本書は、現在の我々が理解するような宗教と距離を置いた自然科学というのは、18世紀に入ってから自然科学の自己反省を経て初めて成立したもので、黎明期の自然科学はむしろ宗教と表裏一体をなしていたのだという。典型は「神は自然そのものである」と説いたスピノザによる理神論で、自然は神が創造した秩序であるというものだ。そうであれば、自然を理解することすなわち自然科学は、神の意志を理解する敬虔な行為ということになる。つまり、ヨーロッパでは宗教の力が強かったがゆえに、それと表裏をなす自然科学が発展したというわけだ。
本書が指摘するとおり、コペルニクスもケプラーもニュートンも、そしてガリレオさえも、熱心なキリスト教の信者だった。ニュートンに至っては、その研究が神学にまで及んでおり、全知全能の神が宇宙の体系を生み出したというようなことを言っている。
現代につながる「真理の探究」
科学上の研究はある意味失敗と苦労の連続で、ほとんど一生をかけてようやく成果が出るか出ないかというものだ。それでも、成果を出そうとすれば継続するしかない。そこを突破する原動力が、宗教にあったというわけだ。宗教的情熱が人間をドライブする力に敵うものはない。
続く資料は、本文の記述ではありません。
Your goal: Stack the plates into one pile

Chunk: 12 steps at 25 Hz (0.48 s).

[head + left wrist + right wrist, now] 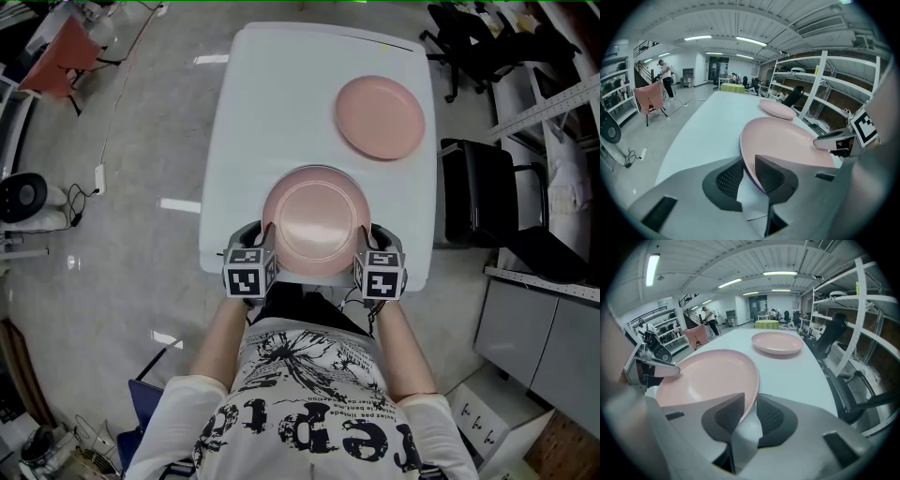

現代ではどうだろう。実際のところは、学会での地位や社会的な名声、ノーベル賞、経済的利益なのかも知れないが、それらはあくまで世俗の動機である。人々の役に立つというのでも、まだ足りない。「真理の探求それ自体」というようなことが持ち出されるのは、ある種の宗教感覚を求めているからではなかろうか。
本書はもともと常識に挑戦するという趣旨の本だから、以上の見解も定説として受け入れられていうのかどうかは分からない。また、ヨーロッパではルネサンス期以前、何世紀にもわたって宗教と科学(当時は哲学の一部)の関係自体が大問題として議論されてきた歴史があり、事はそれほど単純ではないのだろう。だが、管理人としては実に腑に落ちた。